Chef de file d’une peinture gestuelle, lyrique et émotionnelle, Hans HARTUNG (1904-1989) exécute T 1948-22 à son retour de la seconde guerre mondiale. Il est alors dévoré par une immense envie de se remettre au travail : « Il s’agit d’un état émotionnel qui me pousse à tracer, à créer certaines formes, afin d’essayer de transmettre et de provoquer une émotion semblable », dit-il. À cette époque, Hartung transcrit sur toile à l’aide d’une mise au carreau les compositions qui naissent dans un premier temps sur papier. Ainsi, le premier jet initial cède la place à un travail minutieux d’élaboration afin d’obtenir l’équilibre le plus réussi possible loin d’un simple
débordement lyrique de couleurs. Chaque tracé, chaque ligne est alors validée par l’artiste sans que pour autant la force de l’œuvre s’éteigne. Grâce à la lutte du peintre pour maintenir l’harmonie de sa composition face à des éléments chromatiques et graphiques spécifiquement créés pour perturber cet état d’harmonie, un impressionnant sentiment d’énergie se dégage de cette œuvre. Les lignes noires tracées avec vigueur se superposent sur des fonds colorés où il expérimente des juxtapositions de tonalités. T1948-22 reflète ici parfaitement la recherche d’équilibre qu’Hartung entreprend entre la vivacité de la ligne et son dynamisme et des aplats de couleurs qui illuminent la toile.
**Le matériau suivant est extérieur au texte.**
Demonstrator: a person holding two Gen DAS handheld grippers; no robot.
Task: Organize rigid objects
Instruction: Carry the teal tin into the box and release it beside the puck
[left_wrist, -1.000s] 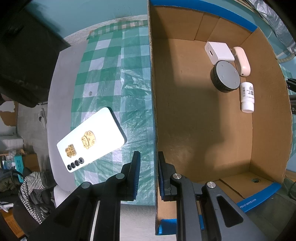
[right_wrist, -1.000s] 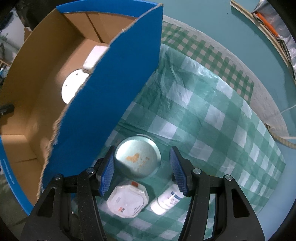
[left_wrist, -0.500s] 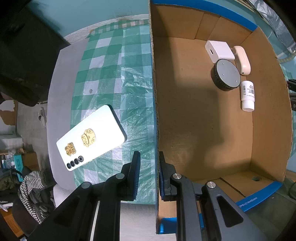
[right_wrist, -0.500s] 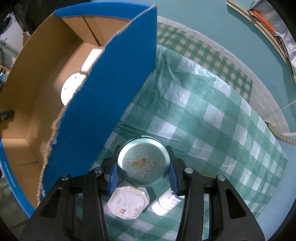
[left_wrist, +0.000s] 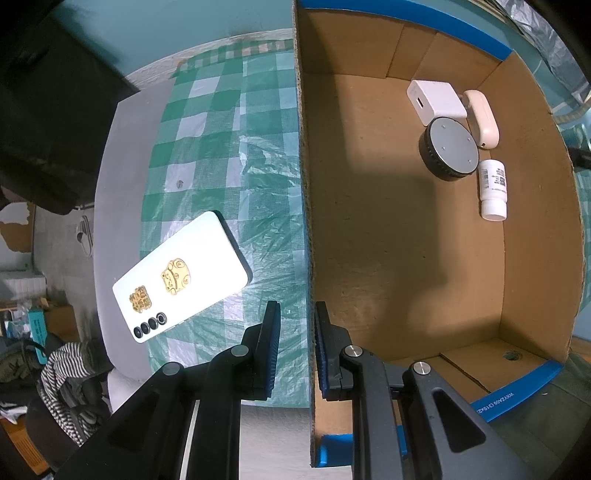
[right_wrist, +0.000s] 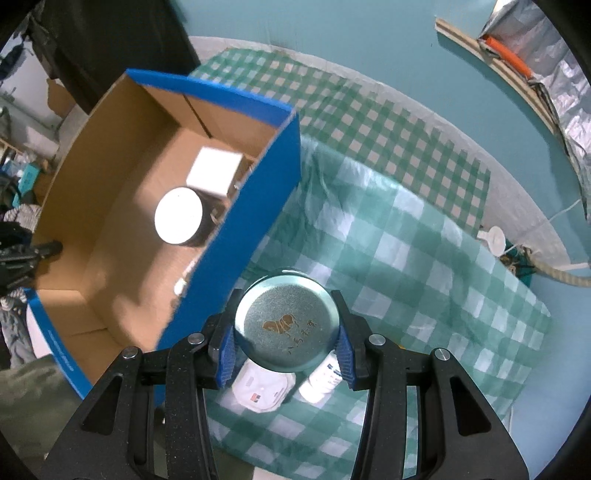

Elle est tout à fait représentative de ce moment décisif où l’artiste connaît enfin sa première reconnaissance tant critique que publique. Nous demandons entre 450 et 550 000 $ de cette œuvre qui est pour le moment toujours disponible.

Capture du 2020-03-12 17-03-40

Hans Hartung, “T 1948-22”,©Galerie Brame&Lorenceau. Cette œuvre est enregistrée dans les archives de la Fondation Hartung Bergman et figurera au catalogue raisonné de l’œuvre de Hans Hartung actuellement en préparation.

L’édition 2020 nous a semblé plutôt dynamique, particulièrement pendant les deux jours de vernissage. Même si certains musées américains étaient absents (MET, Chicago…) d’autres (Minneapolis, Dallas…) étaient bien présents et actifs. Nous avons également vu de nombreux collectionneurs de diverses nationalité et malgré la baisse de fréquentation annoncée par l’organisation pour les deux premiers jours, nous n’avons pas vraiment ressenti de différence avec les années précédentes. L’ambiance était bonne et les collectionneurs actifs.